Nor is Bansal the only beneficiary of the Le Corbusier link. There is considerable bewilderment over Manmohan Singh’s decision to stand firmly with his Law Minister Ashwini Kumar despite irrefutable evidence of the minister’s act of grave impropriety and his brazen subversion of a Supreme Court order. The issue, as has been repeatedly pointed out by a galaxy of luminaries, is not whether Kumar merely undertook to give the CBI a linguistic polish or whether he made ‘minor’ changes that didn’t affect the substance of the investigation into the irregular allotment of coal blocks. In other countries, ministers have had to pay a heavy price for minor transgressions. John Profumo was drummed out in disgrace from both the Cabinet and public, not because he had an extra-marital affair, but because he lied to Parliament. By that logic, Kumar’s political career ought to come to an inglorious end because, as Law Minister, he violated the trust reposed by the judiciary on the executive.

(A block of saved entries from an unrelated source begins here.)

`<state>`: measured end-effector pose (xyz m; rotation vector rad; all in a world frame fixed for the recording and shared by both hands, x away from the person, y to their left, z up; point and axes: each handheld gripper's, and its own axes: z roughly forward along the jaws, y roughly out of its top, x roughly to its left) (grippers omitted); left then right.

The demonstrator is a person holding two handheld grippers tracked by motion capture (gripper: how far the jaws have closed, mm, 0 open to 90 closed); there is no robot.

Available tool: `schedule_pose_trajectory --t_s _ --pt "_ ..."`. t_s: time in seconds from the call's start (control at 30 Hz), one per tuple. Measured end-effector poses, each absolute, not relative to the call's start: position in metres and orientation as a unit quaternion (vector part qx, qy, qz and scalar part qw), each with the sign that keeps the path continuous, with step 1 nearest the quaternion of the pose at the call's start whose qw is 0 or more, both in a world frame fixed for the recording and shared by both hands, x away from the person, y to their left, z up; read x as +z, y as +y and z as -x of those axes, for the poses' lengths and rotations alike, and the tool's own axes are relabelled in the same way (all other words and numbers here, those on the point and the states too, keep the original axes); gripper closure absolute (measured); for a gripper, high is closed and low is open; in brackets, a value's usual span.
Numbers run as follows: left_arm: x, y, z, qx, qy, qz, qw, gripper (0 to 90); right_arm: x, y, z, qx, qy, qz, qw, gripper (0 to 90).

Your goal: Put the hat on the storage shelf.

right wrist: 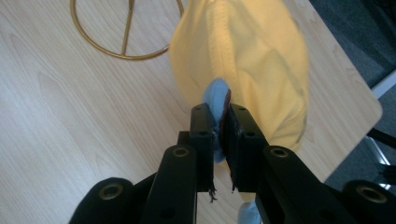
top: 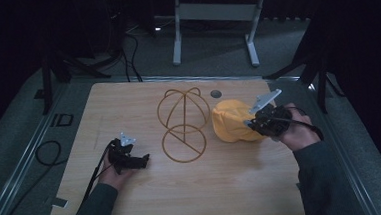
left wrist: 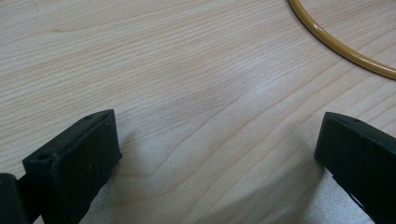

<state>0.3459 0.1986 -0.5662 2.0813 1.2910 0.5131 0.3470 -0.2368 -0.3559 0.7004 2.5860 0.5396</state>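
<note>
Clamping yellow cap (right wrist: 252, 56) brim, seemingly: right claw (right wrist: 220, 122).

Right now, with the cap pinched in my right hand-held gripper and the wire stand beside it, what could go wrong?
1. The right hand-held gripper is shut on just the light-blue edge of the yellow fabric cap; a narrow pinch like this may slip when lifted.
2. The gold wire hat stand sits close beside the cap and looks light, so a swing could topple it.
3. The left hand-held gripper is open, not steadying the stand.
</note>
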Motion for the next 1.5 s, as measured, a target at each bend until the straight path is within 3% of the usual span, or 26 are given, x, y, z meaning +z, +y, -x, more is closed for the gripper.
schedule_pose_trajectory --t_s 0.37,0.6,0.83,1.07,1.5 --pt "-0.566 0.198 -0.346 0.195 0.49 -0.789 0.315 0.1 -0.357 -0.209 -0.357 0.193 0.937 -0.221 0.19 79.3" --pt "-0.566 0.199 -0.346 0.195 0.49 -0.789 0.314 0.1 -0.363 -0.19 -0.358 0.17 0.955 -0.187 0.157 78.7" --pt "-0.566 0.199 -0.346 0.195 0.49 -0.79 0.314 0.1 -0.363 -0.197 -0.349 0.164 0.964 -0.17 0.125 74.7" --pt "-0.566 0.199 -0.346 0.195 0.49 -0.79 0.314 0.1 -0.356 -0.211 -0.351 0.201 0.95 -0.197 0.134 63.7" --pt "-0.566 0.198 -0.346 0.195 0.49 -0.789 0.315 0.1 -0.368 -0.202 -0.366 0.186 0.95 -0.19 0.164 55.3"
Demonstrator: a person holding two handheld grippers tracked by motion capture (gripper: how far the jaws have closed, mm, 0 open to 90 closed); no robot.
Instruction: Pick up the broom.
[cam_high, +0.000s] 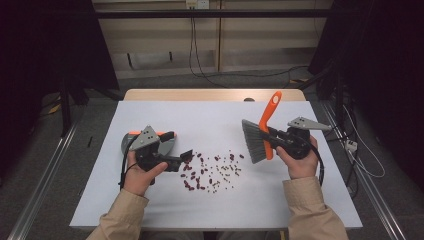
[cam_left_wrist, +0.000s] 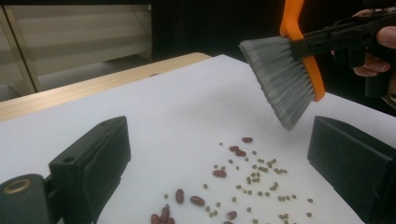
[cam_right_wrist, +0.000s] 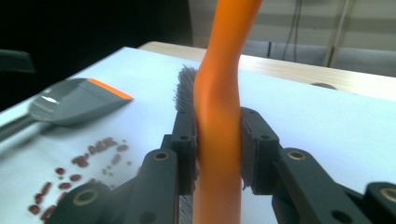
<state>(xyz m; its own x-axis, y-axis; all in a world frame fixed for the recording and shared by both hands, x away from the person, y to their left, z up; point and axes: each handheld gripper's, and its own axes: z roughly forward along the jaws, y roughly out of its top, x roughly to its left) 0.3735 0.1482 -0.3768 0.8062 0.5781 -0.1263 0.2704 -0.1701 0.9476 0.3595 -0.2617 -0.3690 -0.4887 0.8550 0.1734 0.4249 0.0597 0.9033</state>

Instead, the Prime Minister has stood by Kumar, even—reportedly—going to the extent of linking his own future with that of his Law Minister. The defence of a loyalist is touching and may even prompt those with a long memory to compare Singh’s apparent resoluteness to Nehru’s reluctance to part with V.K. Krishna Menon after the 1962 debacle in the Sino-Indian conflict. At the same time, however, the wicked people are questioning the bonds between the Prime Minister and his Law Minister. And the conclusion points in only one direction: Chandigarh.

In 50 years, Chandigarh has come a long way. The citadel of cosmopolitan modernity bound in concrete has indeed become a symbol of a historical rupture. But the rupture, unfortunately, is not with India but from a Nehru who sought to disentangle India from its history, its aesthetics and even its geography. India, it would seem, has remarkable adhesive qualities: it sticks to men, to politics, to institutions and even to those who otherwise shun all suggestions of disrepute. There is a dharma that moulds the Indian mentality and which govern critical choices between right and wrong, between continuity and change. Paradoxically, what has made this dharma enduring is its astonishing flexibility: the right to exercise discretion, the separation of the private from the public, the primacy of connections over principles, and the subordination of the nation to the clan.

In all innocence, Nehru believed that recreating the urban space would reshape the modern India. Chandigarh has proved him wrong. The dreamland of Le Corbusier has been effortlessly subsumed by the replication of the age of the decrepit Later Moghuls amid the energy of globalisation. The Chandigarh Club is shorthand for the new India: brazen and unscrupulous.

Just as I discovered to my unease in the summer of 1987.